La Selección Argentina ya tiene definido su mapa para lo que sigue en este Mundial 2026, por lo menos si todo sale como Lionel Scaloni y compañía pretenden: terminar primeros en el grupo J.

En ese mapa hay un punto que se repite una y otra vez: Kansas City, la ciudad que recibió a la Selección a principio de mes.

Esta ciudad se transformó, directamente, en la casa de la Selección durante la Copa del Mundo. Al menos hasta los cuartos de final.

Porque más allá de los viajes y de los partidos, el seleccionado campeón del mundo siempre volverá al mismo lugar. En el cuerpo técnico consideran que su ubicación (está emplazada en el ombligo de Estados Unidos) es crucial para ayudar a dosificar las cargas y evitar el desgaste que producen los viajes.

Tras cada partido, Argentina siempre volverá al mismo hotel y trabajará en el mismo centro de entrenamiento. Esa rutina no la negociará por nada del mundo.

La planificación ya está definida. El fin de semana la delegación viajará a Dallas para disputar el segundo duelo de la fase de grupos frente a Austria. Pero luego de ese partido regresará inmediatamente a Kansas City.

No habrá cambios, ni mudanzas, ni mucho menos nuevas sedes. Por más que el tercer juego también se dispute en Dallas.

La idea de Scaloni es que los jugadores mantengan los hábitos y eviten los constantes cambios que propone un Mundial gigantesco como este.

La historia volverá a repetirse unos días más tarde. Argentina regresará a Dallas para jugar frente a Jordania en el cierre de la fase de grupos, y una vez más, terminado ese encuentro, volverá a Kansas City.

Cómo será el panorama en la etapa de playoffs

Recién allí comenzará la etapa eliminatoria, y si la Selección consigue quedarse con el primer puesto del grupo, el camino seguirá teniendo a Kansas City como eje.

El equipo viajará a Miami para disputar los 16avos de final y regresará otra vez a Missouri. Volverá al hotel Origin y al Compass Minerals Center. Volverá a entrenarse en las mismas canchas y a dormir en las mismas habitaciones.

Y luego viajará a Atlanta para afrontar los octavos de final. ¿Después? Más Kansas City. Porque incluso en caso de avanzar a cuartos de final, la logística permanecerá inalterable.

La delegación volverá una vez más a la ciudad que eligió como refugio desde el comienzo y sólo después de esa instancia llegará la despedida.

Ahí sí, si el sueño continúa, la Selección dejará definitivamente Kansas City para instalarse en Atlanta, en donde disputaría una eventual semifinal.

Y desde allí emprendería el último viaje; el que todo un país sueña, el de la final. O ese que tiene un gustito agrio: el del partido por el tercer puesto.

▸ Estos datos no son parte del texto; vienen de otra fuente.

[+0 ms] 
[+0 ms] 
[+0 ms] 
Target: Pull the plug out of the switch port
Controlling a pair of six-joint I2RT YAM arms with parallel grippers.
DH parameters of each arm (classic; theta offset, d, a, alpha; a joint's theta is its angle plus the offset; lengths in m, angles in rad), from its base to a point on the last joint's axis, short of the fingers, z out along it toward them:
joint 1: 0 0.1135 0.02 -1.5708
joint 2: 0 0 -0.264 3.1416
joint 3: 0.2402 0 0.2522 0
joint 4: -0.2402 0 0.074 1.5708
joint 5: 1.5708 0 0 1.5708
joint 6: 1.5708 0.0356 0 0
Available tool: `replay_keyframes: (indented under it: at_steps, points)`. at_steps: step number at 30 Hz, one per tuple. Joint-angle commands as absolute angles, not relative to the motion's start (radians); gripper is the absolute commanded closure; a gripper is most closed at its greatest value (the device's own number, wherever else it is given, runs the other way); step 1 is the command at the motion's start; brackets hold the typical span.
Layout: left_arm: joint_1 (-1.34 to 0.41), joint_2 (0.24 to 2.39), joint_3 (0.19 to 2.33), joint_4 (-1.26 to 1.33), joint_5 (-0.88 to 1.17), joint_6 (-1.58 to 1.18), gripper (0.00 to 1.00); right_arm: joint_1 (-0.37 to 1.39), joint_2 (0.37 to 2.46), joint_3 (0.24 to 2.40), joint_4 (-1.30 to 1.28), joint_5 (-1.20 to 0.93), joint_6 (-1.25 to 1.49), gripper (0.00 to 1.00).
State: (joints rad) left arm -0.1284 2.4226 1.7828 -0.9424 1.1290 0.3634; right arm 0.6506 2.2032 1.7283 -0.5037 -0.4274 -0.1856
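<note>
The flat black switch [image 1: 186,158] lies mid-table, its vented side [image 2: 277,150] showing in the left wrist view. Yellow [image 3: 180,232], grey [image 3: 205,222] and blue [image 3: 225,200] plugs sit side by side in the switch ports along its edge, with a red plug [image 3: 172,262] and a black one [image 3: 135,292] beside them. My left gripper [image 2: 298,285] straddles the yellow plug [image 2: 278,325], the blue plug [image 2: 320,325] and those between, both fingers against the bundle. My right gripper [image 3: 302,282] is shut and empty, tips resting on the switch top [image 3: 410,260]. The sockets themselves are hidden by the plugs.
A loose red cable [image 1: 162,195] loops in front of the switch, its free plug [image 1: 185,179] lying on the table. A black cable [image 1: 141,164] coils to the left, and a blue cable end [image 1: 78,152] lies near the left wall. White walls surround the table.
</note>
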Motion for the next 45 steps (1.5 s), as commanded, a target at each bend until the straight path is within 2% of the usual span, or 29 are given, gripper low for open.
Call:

Claro que para eso todavía falta, y mucho. Primero Argentina deberá jugar, ganar y seguir avanzando. Sin embargo hay algo que ya está resuelto, y es que Kansas City se transformó en algo más que una ciudad sede.

Es el refugio de la “Scaloneta”, su lugar de descanso. Es el sitio al que la Selección siempre volverá. La decisión no es casual, se trata de algo finamente calculado.

Scaloni y su cuerpo técnico entienden que en un Mundial de dimensiones inéditas, con viajes largos y cambios constantes, sostener una rutina puede ser tan importante como un entrenamiento o una charla técnica.

Repetir las costumbres y sentirse como en casa es algo que a la larga traen buenos resultados; por lo menos es lo que piensa el cuerpo técnico.

Por eso, mientras el Mundial obligará a Argentina a viajar a Dallas, Miami o Atlanta, siempre habrá un punto fijo en el mapa. Será una especie de hogar en medio de una Copa del Mundo itinerante.

El plan ya está escrito. Salvo por los partidos, la Selección no se moverá demasiado; hasta los cuartos de final, al menos.

Porque pase lo que pase, siempre habrá un vuelo de regreso, y ese vuelo tendrá un destino conocido: Kansas City.